Fatal warnings in client code

Mon Mar 6 13:16:11 UTC 2023

On Mon, 06 Mar 2023 at 12:20:05 +0000, Thomas Kluyver wrote:
> I helped someone work around VLC crashing when it tried to create a
> D-Bus message with a string that was not UTF-8 (probably loaded from
> a file without checking the encoding). The workaround was to set the
> environment variable DBUS_FATAL_WARNINGS=0 when running VLC.

Any time that DBUS_FATAL_WARNINGS=0 is helpful, it means there is a
programming error in client code, for which the only solution is to fix
some aspect of the client code.

libdbus doesn't use GLib, but its general philosophy for handling
errors is based on the design of GLib: there's a distinction between
recoverable runtime errors which might be caused by some external
situation and can potentially be fixed by rectifying that external
situation (these are usually reported via DBusError), and programming
errors for which the only solution is a code change (these are undefined
behaviour, but as a courtesy to developers they are often reported via
"checks" like _dbus_return_val_if_fail() if they can be detected easily).

> In terms of implementation, the public function
> calls _dbus_return_val_if_fail, which is a macro wrapping
> _dbus_warn_return_if_fail, which calls _dbus_warn_check_failed. The
> comment for that last function mentions 'Calling this means "there is
> a bug"' - should that mean only bugs in dbus itself, or also bugs in
> application code using it?

That means bugs in anything. These "checks" are primarily for detecting
bugs in application code, but libdbus does not have enough context to know
whether the bug it has detected is in application code, libdbus itself,
or a different library in the same process: all it knows is that there
is a bug.

In contexts where the bug that was detected is known (or at least
strongly believed) to be in libdbus, it should be using _dbus_assert,
which is unaffected by DBUS_FATAL_WARNINGS=0 but is normally disabled
in production builds.

C/C++ are not memory-safe languages, so any library in the same process
space can cause memory corruption that triggers a "check" failure.

> I disagree with his reasoning (he says that the sender shouldn't
> validate messages), but it seems drastic for library code to call abort()
> and crash the entire application. Is this the intended behaviour, or has
> the application or the distro misconfigured something somewhere along
> the way?

Attempting to send non-UTF-8 in a D-Bus STRING is a programming error,
because the spec for the D-Bus STRING type says it is a sequence of
Unicode codepoints encoded in UTF-8, without any U+0000. If the caller has
a string that might or might not be valid UTF-8, then they are responsible
for checking whether it's valid before passing it into libdbus.
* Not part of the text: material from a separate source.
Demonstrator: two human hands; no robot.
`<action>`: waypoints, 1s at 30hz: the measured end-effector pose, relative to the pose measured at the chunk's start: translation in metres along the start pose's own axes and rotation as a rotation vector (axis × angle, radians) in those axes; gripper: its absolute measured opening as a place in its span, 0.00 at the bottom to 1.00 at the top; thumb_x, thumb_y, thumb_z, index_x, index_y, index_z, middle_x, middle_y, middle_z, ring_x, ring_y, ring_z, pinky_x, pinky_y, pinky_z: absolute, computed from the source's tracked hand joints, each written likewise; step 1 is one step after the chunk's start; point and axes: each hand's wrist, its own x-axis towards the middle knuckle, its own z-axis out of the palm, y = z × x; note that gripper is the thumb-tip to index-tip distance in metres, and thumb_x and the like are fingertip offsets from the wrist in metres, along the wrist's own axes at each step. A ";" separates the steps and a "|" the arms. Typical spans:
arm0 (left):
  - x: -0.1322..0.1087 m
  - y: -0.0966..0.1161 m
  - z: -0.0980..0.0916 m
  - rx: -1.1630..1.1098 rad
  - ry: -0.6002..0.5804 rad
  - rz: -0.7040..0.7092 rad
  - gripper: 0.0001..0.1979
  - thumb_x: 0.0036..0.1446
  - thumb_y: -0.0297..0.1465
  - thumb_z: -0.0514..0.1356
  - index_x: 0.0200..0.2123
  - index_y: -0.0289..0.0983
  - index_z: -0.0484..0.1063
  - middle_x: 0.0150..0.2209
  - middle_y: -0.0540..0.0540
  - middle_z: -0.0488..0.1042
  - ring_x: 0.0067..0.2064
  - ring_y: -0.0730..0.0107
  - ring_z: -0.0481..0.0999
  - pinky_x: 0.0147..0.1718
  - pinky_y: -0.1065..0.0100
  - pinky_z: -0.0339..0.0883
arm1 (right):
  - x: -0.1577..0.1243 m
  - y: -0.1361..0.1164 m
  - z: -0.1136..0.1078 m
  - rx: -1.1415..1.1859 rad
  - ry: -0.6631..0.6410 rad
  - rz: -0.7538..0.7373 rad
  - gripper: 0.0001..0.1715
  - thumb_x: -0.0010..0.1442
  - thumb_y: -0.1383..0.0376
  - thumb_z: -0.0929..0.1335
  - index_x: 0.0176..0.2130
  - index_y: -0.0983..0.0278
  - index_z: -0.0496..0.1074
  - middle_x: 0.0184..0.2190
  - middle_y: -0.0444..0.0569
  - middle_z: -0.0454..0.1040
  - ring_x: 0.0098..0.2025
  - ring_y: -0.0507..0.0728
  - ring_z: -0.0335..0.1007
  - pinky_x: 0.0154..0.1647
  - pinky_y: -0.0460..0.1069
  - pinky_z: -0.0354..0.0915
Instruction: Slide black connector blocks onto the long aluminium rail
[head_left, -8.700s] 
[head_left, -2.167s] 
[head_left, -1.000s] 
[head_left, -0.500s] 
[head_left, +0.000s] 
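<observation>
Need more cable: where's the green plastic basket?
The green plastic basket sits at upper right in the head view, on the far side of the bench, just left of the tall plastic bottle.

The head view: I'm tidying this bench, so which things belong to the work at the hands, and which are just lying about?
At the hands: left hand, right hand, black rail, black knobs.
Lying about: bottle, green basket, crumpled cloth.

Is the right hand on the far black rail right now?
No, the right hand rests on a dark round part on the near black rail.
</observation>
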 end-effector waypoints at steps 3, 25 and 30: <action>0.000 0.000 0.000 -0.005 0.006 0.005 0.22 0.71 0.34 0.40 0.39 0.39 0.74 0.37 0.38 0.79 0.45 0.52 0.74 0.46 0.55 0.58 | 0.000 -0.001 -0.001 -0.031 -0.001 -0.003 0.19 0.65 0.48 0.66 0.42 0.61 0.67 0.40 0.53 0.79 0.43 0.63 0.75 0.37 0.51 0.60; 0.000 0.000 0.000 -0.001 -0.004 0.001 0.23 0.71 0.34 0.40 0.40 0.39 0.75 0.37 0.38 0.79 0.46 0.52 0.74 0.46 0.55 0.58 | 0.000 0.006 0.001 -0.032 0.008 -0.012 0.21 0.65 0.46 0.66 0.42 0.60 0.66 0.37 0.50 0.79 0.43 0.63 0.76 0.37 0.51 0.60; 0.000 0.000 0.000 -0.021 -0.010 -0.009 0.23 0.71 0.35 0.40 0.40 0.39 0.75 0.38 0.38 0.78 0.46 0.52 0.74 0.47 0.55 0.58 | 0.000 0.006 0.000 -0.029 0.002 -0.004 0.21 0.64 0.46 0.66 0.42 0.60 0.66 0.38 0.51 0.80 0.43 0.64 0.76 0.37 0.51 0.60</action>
At the protocol design level, D-Bus APIs that want to accept or return
non-UTF-8 in a message need to use a byte array instead, like the standard
org.freedesktop.DBus.GetConnectionSELinuxSecurityContext method does
<https://dbus.freedesktop.org/doc/dbus-specification.html#bus-messages-get-connection-selinux-security-context>.

Other common failure modes for building a D-Bus message include trying to
send BOOLEANs with value greater than 1, STRINGs that are null pointers,
any dangling pointer (use-after-free, memory corruption or similar), and
stack overruns caused by a missing varargs termination.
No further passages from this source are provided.